A single number is wanted: how many lines of the records below contain the word "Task".

§ Collected data
▬▬▬▬▬▬

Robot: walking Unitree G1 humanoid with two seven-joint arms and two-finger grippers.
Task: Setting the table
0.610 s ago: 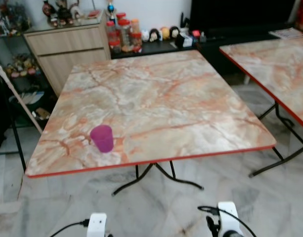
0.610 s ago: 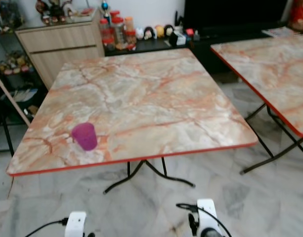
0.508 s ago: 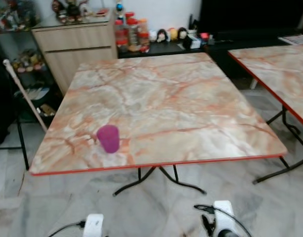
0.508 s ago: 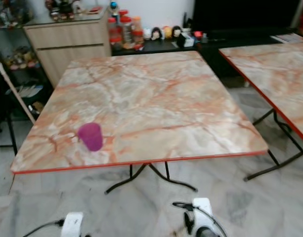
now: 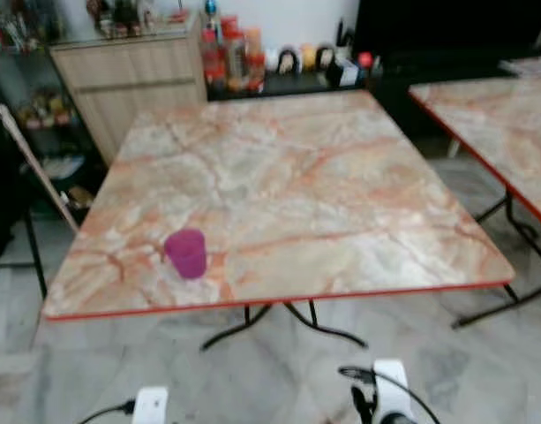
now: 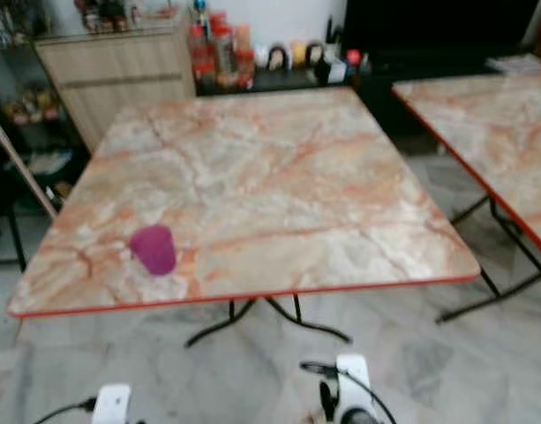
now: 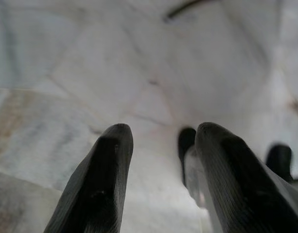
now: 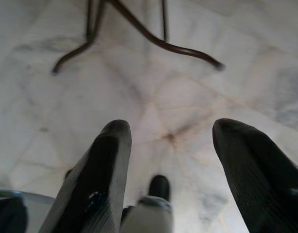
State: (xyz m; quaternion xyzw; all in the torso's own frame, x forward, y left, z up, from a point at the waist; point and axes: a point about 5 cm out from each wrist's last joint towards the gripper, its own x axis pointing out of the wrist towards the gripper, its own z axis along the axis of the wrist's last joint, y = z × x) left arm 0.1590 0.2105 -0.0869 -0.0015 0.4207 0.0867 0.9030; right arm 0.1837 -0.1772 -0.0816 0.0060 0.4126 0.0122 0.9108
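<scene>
A purple cup (image 5: 185, 253) stands upright near the front left corner of the marble-patterned table (image 5: 323, 185) with a red edge. Both arms hang low in front of the table, their white wrists at the lower edge of the eye views. In the left wrist view my left gripper (image 7: 161, 141) is open over the pale tiled floor with nothing between its fingers. In the right wrist view my right gripper (image 8: 170, 133) is open too, pointing at the floor near the table's dark metal legs (image 8: 144, 34).
A second marble table (image 5: 508, 132) stands to the right, with a floor gap between. Behind are a wooden cabinet (image 5: 133, 75) and a dark low shelf with jars and figurines (image 5: 279, 62). A stick (image 5: 32, 168) leans at the left.
The camera has shifted slightly and the picture is more blurred; the table and cup sit in nearly the same place. Both arms still hang low.
</scene>
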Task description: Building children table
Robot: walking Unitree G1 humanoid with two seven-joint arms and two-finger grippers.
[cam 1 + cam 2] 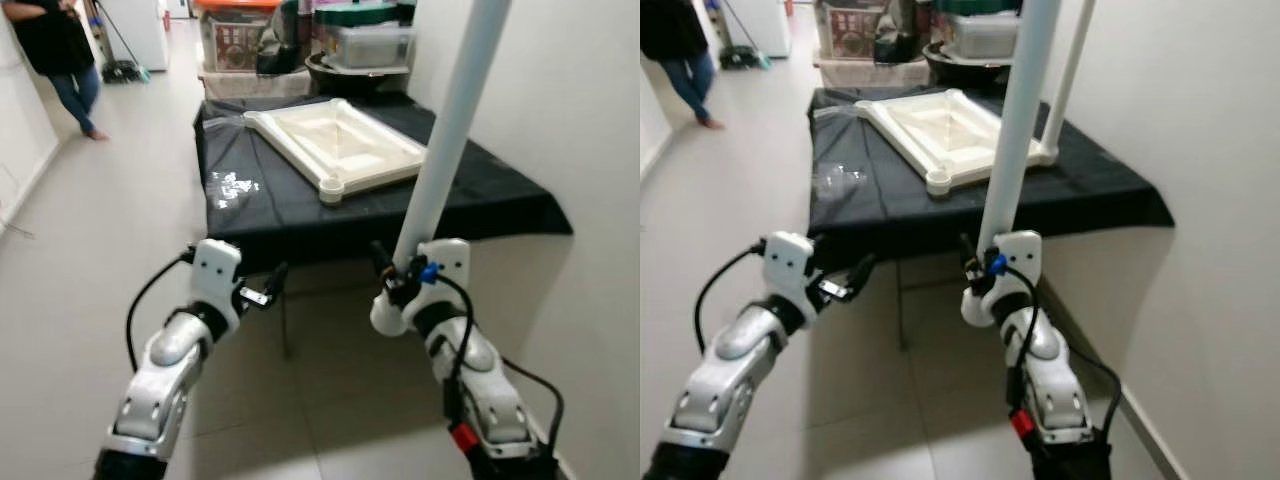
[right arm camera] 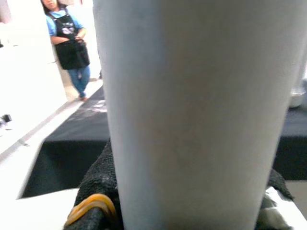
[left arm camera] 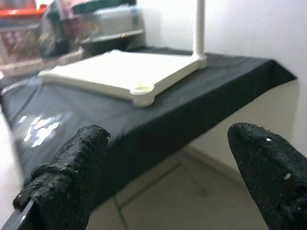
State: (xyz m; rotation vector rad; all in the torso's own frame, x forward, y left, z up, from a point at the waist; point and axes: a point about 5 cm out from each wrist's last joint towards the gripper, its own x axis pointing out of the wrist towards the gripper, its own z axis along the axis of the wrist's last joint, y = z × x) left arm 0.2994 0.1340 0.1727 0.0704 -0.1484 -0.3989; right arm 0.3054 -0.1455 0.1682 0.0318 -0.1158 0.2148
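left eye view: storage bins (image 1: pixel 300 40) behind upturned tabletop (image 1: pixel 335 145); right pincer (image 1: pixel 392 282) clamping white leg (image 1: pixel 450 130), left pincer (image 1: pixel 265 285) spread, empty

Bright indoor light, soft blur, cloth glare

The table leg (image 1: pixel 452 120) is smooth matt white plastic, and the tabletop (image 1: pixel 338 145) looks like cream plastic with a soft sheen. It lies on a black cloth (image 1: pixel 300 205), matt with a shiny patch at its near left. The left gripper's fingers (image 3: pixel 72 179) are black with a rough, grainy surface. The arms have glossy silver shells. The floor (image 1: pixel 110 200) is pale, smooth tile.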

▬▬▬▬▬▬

§ YOUR RESPONSE
2